### WHAT YOU WILL DO
Begin at the top of the following data. Copy each line exactly until you have copied the line containing "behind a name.".

### RECORDED INFORMATION
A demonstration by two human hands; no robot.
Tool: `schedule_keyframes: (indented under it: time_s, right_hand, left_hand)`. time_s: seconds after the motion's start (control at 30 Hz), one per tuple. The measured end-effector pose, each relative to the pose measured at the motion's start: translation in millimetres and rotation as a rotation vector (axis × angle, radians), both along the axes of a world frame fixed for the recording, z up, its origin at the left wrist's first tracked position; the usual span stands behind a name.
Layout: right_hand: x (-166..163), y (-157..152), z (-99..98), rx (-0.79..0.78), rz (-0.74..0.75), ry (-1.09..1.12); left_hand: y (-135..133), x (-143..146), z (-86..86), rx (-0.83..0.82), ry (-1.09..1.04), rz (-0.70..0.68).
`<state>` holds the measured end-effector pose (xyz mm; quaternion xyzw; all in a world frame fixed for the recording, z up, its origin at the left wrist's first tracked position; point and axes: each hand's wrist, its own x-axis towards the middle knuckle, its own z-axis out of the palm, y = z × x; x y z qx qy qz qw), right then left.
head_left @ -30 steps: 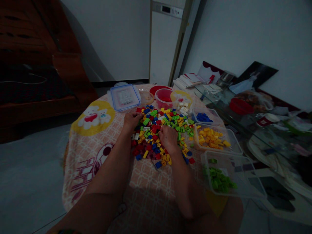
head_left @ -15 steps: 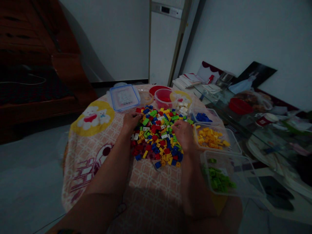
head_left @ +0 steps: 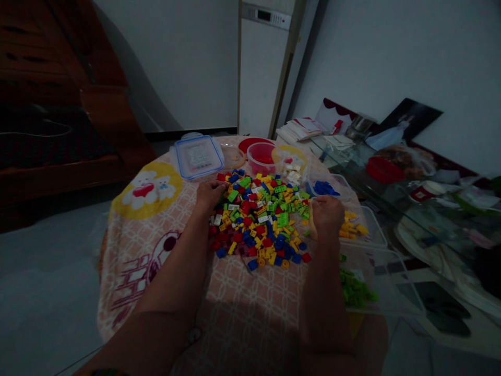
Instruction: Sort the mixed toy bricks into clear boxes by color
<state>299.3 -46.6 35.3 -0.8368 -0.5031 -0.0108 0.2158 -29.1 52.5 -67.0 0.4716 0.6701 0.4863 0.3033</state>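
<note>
A heap of mixed toy building bricks [head_left: 250, 219] in red, yellow, green, blue and white lies on the table. My left hand [head_left: 211, 196] rests at the heap's upper left edge, its fingers curled down against the bricks. I cannot make out what is between them. Over the near-left part of the box of yellow bricks [head_left: 354, 228] is my right hand [head_left: 329, 213], its fingers closed and anything in them hidden. Just behind it sits a clear box with blue bricks [head_left: 324, 188]. Green bricks [head_left: 358, 290] lie in another clear box, partly covered by my right forearm.
Whitish bricks [head_left: 293, 172] lie near a pink round tub [head_left: 263, 156] at the back. A blue-rimmed lid [head_left: 199, 156] lies back left. The patterned tablecloth [head_left: 242, 303] covers the round table. A cluttered glass table [head_left: 376, 193] stands to the right.
My right hand has moved right, from the heap's right side to the yellow-brick box. More bricks show where it was. My left hand has stayed at the heap's left edge.
</note>
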Motion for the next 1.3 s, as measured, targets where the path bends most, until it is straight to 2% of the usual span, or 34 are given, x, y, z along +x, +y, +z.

### TASK RESPONSE
A demonstration by two human hands; no robot.
Tool: `schedule_keyframes: (indented under it: time_s, right_hand, left_hand)`. time_s: seconds after the motion's start (control at 30 Hz), one per tuple. The measured end-effector pose, each relative to the pose measured at the motion's start: translation in millimetres and rotation as a rotation vector (axis × angle, radians), both along the axes of a world frame fixed for the recording, z up, its origin at the left wrist's first tracked position; the usual span stands behind a name.

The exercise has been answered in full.